WORK INSTRUCTION: Write the data out again exactly, dropping any images it holds.

INFORMATION SUPPLIED:
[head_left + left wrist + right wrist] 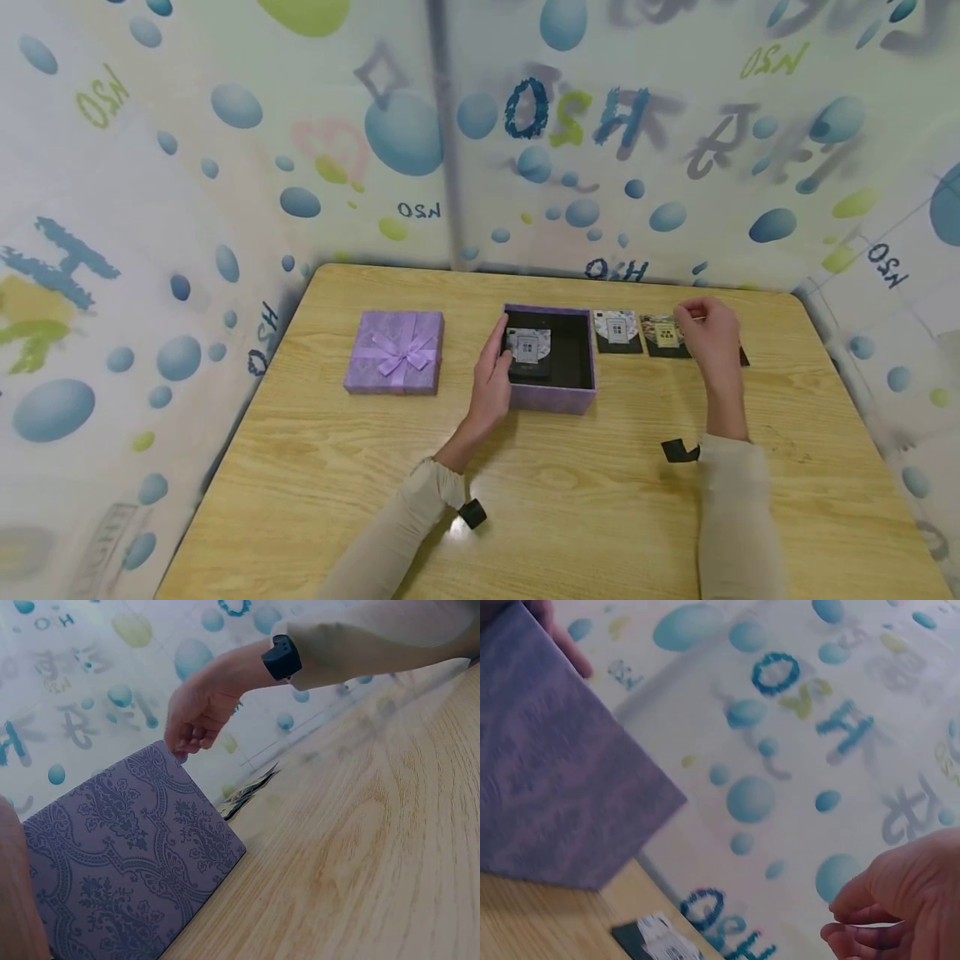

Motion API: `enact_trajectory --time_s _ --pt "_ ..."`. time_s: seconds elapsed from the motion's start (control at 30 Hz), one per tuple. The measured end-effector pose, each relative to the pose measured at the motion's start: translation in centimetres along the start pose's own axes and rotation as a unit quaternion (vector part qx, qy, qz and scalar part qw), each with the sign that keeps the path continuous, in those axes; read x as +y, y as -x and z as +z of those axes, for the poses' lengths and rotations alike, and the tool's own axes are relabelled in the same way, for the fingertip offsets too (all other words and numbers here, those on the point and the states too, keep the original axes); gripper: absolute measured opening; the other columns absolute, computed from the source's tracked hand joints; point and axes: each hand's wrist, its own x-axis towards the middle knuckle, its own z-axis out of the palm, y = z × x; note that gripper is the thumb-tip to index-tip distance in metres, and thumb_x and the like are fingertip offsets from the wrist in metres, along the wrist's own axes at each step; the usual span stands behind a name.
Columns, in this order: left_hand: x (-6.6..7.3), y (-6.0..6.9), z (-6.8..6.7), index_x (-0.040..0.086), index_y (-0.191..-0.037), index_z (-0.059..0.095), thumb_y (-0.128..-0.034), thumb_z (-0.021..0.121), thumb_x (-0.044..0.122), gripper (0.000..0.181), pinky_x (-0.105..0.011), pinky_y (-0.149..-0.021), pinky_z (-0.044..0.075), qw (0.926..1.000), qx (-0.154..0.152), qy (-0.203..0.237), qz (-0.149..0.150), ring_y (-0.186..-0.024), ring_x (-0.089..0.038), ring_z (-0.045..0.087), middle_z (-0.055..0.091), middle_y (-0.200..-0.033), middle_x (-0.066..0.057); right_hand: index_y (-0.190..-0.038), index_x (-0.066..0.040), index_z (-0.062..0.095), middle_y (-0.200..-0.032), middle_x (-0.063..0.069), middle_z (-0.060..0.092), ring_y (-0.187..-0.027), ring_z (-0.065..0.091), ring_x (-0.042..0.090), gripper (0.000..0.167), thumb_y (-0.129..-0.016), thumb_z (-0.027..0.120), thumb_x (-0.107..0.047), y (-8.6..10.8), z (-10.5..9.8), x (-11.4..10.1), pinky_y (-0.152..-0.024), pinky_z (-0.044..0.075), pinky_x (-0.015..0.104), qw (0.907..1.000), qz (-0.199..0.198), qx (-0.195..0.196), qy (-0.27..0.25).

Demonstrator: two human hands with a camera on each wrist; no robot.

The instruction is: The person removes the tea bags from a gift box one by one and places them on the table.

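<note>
My left hand [491, 379] [15, 892] grips the left wall of an open purple patterned box [551, 400] [135, 847] [562, 765], thumb over the rim, fingers along the outside. Inside the box's dark interior, at the left, lies a square black-and-white packet [528, 350]. Over the packets to the right, my right hand [711, 337] [201, 712] [907, 900] hangs with bent fingers; a gap shows between thumb and fingers, and nothing is visible in it. It partly covers a yellowish packet [662, 333] and a dark corner of another [743, 358].
A black-and-white packet [618, 331] [664, 941] lies just right of the box. Left of the box sits a purple lid [371, 354] with a ribbon bow. The wooden table [570, 517] meets a wall printed with blue dots and letters. Both wrists carry small black devices.
</note>
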Motion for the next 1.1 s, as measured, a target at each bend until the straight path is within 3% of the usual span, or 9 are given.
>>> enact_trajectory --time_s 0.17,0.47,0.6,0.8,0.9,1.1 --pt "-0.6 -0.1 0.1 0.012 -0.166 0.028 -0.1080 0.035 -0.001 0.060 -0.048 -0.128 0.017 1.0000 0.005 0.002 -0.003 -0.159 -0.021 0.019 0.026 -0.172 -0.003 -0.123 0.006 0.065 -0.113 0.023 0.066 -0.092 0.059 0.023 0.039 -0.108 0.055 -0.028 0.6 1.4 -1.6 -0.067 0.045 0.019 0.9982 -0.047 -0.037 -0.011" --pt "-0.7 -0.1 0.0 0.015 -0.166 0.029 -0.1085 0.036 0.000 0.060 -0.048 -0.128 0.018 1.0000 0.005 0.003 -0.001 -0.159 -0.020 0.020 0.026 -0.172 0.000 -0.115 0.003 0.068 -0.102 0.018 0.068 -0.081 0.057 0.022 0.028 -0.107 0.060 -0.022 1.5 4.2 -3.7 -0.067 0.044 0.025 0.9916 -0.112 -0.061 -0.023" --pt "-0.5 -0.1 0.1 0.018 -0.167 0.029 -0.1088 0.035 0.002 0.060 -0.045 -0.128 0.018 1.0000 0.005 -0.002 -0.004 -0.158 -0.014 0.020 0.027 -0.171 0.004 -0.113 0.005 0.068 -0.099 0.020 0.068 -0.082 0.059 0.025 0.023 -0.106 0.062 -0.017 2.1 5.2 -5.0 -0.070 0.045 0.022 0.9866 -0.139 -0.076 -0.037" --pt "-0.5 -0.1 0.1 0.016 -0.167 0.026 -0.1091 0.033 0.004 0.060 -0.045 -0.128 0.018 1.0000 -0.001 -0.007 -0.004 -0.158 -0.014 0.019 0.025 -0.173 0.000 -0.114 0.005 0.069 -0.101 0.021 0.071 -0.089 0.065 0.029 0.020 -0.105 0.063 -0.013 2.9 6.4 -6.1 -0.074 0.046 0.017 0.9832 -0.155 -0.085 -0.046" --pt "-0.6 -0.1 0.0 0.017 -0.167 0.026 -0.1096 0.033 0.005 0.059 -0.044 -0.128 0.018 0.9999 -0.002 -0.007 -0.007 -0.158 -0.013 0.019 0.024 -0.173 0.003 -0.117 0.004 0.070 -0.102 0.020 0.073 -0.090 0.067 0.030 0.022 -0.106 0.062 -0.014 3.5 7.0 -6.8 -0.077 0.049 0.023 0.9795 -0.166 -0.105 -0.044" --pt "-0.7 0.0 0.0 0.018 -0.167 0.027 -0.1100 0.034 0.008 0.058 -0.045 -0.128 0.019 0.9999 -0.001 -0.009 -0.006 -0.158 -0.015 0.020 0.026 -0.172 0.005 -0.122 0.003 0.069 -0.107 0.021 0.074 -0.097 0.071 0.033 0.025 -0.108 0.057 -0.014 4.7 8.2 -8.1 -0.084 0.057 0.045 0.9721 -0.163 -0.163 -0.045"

EXERCISE RESULT:
[head_left + left wrist + right wrist] 

Motion API: `enact_trajectory --time_s _ --pt "_ ..."`. time_s: seconds elapsed from the motion's start (control at 30 Hz), one per tuple. The measured end-effector pose, each relative to the pose measured at the motion's start: translation in centimetres along the start pose's own axes and rotation as a unit quaternion (vector part qx, qy, qz and scalar part qw), each with the sign that keeps the path continuous, in those axes; read x as +y, y as -x and z as +z of those axes, for the poses' lengths and rotations alike, and the tool's own axes are relabelled in the same way, for the fingertip offsets too (all other words and numbers here, those on the point and the states too, keep the original axes); gripper: absolute measured opening; the other columns absolute, computed from the source's tracked hand joints; point and axes: each hand's wrist, its own x-axis towards the middle knuckle, its own z-axis out of the palm, y = z × x; note that gripper is the thumb-tip to index-tip distance in metres, and thumb_x and the like are fingertip offsets from the wrist in metres, along the wrist's own axes at each step; the usual span stands behind a name.
Columns, in this order: left_hand: x (-6.6..7.3), y (-6.0..6.9), z (-6.8..6.7), index_x (-0.040..0.086), index_y (-0.191..-0.037), index_z (-0.059..0.095), thumb_y (-0.128..-0.034), thumb_z (-0.021..0.121), thumb_x (-0.044..0.122), gripper (0.000..0.181), pinky_x (-0.105..0.011), pinky_y (-0.149..-0.021), pinky_z (-0.044..0.075), qw (0.926..1.000), qx (-0.154..0.152), qy (-0.203..0.237), qz (-0.149..0.150), ring_y (-0.186..-0.024), ring_x (-0.089..0.038), ring_z (-0.045..0.087), middle_z (-0.055..0.091), middle_y (-0.200..-0.033), middle_x (-0.066..0.057); right_hand: index_y (-0.190..-0.038), index_x (-0.066..0.040), index_z (-0.062..0.095), middle_y (-0.200..-0.032), middle_x (-0.063..0.069), middle_z (-0.060..0.092), ring_y (-0.187..-0.027), ring_z (-0.065..0.091), ring_x (-0.042..0.090), gripper (0.000..0.167), thumb_y (-0.129..-0.016), thumb_z (-0.027..0.120), thumb_x (-0.107..0.047), y (-8.6..10.8), z (-10.5..9.8), x (-11.4..10.1), pinky_y (-0.152..-0.024), pinky_z (-0.044..0.075), pinky_x (-0.015..0.104), qw (0.907..1.000), qz (-0.199..0.198), qx (-0.195..0.196), qy (-0.27..0.25).

Demonstrator: two human hands with a camera on each wrist; no robot.

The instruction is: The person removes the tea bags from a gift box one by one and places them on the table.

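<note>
My left hand [491, 379] [15, 892] grips the left wall of an open purple patterned box [551, 400] [135, 847] [562, 765], thumb over the rim, fingers along the outside. Inside the box's dark interior, at the left, lies a square black-and-white packet [528, 350]. Over the packets to the right, my right hand [711, 337] [201, 712] [907, 900] hangs with bent fingers; a gap shows between thumb and fingers, and nothing is visible in it. It partly covers a yellowish packet [662, 333] and a dark corner of another [743, 358].
A black-and-white packet [618, 331] [664, 941] lies just right of the box. Left of the box sits a purple lid [371, 354] with a ribbon bow. The wooden table [570, 517] meets a wall printed with blue dots and letters. Both wrists carry small black devices.
</note>
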Motion for the next 1.1 s, as measured, a target at each bend until the straight path is within 3% of the usual span, or 9 are given.
>>> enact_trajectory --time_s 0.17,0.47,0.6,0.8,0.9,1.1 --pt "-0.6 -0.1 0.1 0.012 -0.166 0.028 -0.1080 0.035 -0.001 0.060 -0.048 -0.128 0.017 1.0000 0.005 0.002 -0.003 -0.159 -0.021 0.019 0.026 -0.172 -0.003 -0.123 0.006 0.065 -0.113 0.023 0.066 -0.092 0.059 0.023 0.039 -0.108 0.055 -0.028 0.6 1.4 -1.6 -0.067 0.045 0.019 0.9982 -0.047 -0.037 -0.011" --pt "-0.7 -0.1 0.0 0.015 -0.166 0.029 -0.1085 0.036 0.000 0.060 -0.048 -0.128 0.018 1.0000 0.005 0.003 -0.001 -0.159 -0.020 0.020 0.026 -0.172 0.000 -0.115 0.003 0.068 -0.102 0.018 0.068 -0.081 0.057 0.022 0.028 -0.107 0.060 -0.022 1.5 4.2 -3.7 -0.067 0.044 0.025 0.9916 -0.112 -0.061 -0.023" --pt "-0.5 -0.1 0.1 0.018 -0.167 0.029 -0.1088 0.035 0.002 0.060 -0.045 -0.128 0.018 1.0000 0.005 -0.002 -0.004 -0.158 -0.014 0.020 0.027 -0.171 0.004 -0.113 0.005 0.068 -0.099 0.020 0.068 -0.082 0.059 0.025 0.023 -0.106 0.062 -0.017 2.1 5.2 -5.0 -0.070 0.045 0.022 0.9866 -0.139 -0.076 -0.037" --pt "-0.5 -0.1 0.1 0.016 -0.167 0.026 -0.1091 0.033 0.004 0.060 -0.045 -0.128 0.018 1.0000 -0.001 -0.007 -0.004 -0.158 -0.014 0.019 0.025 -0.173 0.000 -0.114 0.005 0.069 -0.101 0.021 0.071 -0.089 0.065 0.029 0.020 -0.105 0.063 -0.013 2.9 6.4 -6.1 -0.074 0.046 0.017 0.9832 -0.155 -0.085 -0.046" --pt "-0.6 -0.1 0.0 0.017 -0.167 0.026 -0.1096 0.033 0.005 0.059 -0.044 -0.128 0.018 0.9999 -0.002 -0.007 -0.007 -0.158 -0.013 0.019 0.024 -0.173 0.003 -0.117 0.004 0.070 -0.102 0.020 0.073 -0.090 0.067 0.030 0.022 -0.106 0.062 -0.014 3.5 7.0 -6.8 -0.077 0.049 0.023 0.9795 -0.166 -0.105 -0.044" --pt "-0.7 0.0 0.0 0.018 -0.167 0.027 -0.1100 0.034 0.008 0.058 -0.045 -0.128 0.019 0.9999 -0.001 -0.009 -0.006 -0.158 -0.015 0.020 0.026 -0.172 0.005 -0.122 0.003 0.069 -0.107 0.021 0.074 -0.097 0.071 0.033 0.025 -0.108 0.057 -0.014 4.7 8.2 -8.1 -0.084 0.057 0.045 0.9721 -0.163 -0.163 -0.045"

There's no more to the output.